The peptide mixtures were analyzed on an ABI 4800 plus MALDI-TOF/TOF-MS (ABI, CA). Each spectrum was produced by accumulating the data from 500 consecutive laser shots in the mass range of 900-3500 Da. Seven maximum precursor ions with a signal-to-noise ratio > 50 were chosen for tandem mass spectrometry (MS-MS). The obtained MS and MS-MS data were processed by GPS Explorer software (V3.6). Proteins were identified by the MASCOT search engine (V2.1) in the IPI mouse database based on these MS and MS/MS spectra. Proteins were considered a match if the error for peptide mass was 100 ppm or lower and the mass accuracy was 0.2 Da or lower. Scores > 59 were considered statistically significant (P < 0.05).

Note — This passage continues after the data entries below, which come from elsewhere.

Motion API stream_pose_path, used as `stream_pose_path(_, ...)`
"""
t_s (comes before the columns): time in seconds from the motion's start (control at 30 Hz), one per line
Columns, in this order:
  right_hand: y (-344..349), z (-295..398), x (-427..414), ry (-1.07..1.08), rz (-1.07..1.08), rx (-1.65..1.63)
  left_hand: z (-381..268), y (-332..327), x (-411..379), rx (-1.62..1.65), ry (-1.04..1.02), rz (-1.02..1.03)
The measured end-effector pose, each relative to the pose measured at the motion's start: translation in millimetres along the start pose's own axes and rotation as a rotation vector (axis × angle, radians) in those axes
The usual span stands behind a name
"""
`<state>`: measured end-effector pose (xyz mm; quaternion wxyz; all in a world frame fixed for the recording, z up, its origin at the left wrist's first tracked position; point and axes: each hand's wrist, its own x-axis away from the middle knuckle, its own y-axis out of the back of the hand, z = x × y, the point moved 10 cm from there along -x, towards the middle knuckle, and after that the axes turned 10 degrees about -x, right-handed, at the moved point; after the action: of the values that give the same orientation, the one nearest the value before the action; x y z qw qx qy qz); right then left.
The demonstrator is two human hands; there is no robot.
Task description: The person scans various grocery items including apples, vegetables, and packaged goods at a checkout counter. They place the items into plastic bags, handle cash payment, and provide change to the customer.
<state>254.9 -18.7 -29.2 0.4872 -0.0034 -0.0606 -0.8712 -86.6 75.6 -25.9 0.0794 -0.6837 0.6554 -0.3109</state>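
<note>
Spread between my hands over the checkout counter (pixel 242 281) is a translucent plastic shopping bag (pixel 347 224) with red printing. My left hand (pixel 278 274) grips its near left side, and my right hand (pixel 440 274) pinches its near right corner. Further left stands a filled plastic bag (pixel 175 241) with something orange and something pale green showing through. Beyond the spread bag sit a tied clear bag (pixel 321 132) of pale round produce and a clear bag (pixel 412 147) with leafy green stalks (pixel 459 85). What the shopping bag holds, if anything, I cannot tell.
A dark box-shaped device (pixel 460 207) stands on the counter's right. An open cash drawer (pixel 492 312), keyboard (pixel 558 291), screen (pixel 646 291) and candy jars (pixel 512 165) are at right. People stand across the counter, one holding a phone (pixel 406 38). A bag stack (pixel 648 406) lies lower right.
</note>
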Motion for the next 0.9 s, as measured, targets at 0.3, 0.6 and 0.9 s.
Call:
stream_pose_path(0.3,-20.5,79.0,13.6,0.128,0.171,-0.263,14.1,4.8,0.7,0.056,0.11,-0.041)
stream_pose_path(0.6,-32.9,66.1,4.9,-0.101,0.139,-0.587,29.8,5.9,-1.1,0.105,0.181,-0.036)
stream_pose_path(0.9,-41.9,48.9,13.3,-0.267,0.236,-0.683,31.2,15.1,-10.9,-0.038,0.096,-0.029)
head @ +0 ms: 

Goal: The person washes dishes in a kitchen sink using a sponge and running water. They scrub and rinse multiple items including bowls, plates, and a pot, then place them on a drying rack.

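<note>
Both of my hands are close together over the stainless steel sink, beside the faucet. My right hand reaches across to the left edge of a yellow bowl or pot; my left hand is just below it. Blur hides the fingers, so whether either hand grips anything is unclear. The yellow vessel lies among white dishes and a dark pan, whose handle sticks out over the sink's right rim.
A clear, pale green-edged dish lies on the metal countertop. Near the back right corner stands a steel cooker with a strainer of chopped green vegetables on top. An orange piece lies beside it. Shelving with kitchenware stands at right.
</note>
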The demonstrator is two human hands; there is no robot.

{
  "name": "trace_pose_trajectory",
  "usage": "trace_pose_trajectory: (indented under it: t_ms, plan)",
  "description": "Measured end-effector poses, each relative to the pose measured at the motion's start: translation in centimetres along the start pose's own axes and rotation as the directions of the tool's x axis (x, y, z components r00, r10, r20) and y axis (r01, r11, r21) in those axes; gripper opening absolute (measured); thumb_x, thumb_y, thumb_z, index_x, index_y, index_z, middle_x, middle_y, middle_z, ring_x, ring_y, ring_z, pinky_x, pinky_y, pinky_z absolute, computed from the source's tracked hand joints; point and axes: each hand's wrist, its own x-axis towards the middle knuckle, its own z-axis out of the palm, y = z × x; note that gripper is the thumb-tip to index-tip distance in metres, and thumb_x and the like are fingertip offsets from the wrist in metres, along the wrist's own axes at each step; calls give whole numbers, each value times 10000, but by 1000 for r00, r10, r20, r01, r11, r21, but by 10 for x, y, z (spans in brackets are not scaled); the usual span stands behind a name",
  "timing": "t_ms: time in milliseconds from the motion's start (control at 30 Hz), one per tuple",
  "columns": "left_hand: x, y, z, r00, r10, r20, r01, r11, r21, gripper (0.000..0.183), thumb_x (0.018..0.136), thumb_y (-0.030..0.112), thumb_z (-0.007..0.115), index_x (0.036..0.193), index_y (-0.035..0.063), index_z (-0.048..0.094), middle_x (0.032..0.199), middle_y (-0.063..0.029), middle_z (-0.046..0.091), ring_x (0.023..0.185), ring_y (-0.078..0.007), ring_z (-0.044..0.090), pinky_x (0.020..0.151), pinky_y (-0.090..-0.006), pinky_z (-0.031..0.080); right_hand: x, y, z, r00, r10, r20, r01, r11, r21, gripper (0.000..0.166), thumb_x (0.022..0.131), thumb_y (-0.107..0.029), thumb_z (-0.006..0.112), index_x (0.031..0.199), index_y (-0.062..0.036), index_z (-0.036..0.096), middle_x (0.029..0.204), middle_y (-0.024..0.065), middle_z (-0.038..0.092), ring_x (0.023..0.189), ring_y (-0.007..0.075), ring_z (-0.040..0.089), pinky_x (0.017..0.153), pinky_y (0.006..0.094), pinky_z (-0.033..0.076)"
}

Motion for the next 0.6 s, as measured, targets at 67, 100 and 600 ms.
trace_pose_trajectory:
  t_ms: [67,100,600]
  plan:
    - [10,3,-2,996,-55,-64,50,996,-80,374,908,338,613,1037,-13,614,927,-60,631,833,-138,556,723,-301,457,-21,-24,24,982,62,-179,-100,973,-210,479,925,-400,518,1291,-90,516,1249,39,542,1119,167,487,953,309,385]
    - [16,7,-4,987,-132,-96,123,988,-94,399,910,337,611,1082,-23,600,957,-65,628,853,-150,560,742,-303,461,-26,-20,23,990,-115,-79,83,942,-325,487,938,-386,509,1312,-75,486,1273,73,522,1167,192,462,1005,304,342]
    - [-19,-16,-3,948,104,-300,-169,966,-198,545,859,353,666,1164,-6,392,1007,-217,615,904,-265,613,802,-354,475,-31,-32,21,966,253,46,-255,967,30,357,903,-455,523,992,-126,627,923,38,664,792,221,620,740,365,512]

Class of differentially expressed proteins

Using information from the European Bioinformatics Institute (http://www.ebi.ac.uk), the differential proteins were classified based on function. The relationship between protein expression and biological function in the USBS group was further analyzed, as described below.

Bioinformatics analysis of protein-protein interaction network

The protein-protein interaction network was analyzed by the Search Tool for the Retrieval of Interacting Genes/Proteins (STRING) system. The following sets of STRING programs were employed: organism, required confidence (score), interactions, and additional nodes shown as “homo sapiens,”“low confidence (0.150),”“no more than 10 interactions,” and “0.” For other parameters, default settings were used.

Statistical analysis

One-way analysis of variance and the Student-Newman-Keuls test were performed using SPSS 13.0 statistical software. Data were expressed as mean ± SD. P values less than 0.05 were considered statistically significant.

RESULTS
Colonic plica and thickness increased in USBS rats

Among USBS rats, the survival rate was over 90%. Only one rat died of intestinal obstruction 6 d after operation. Rats were observed with dull coats and severe hair loss, especially within the first two weeks after the operation. Rats gradually regained a dense, shiny coat. Rats experienced severe diarrhea, rectal eversion, perineal eczema and infections, and perianal and tail skin ulcers forming ringtail disease.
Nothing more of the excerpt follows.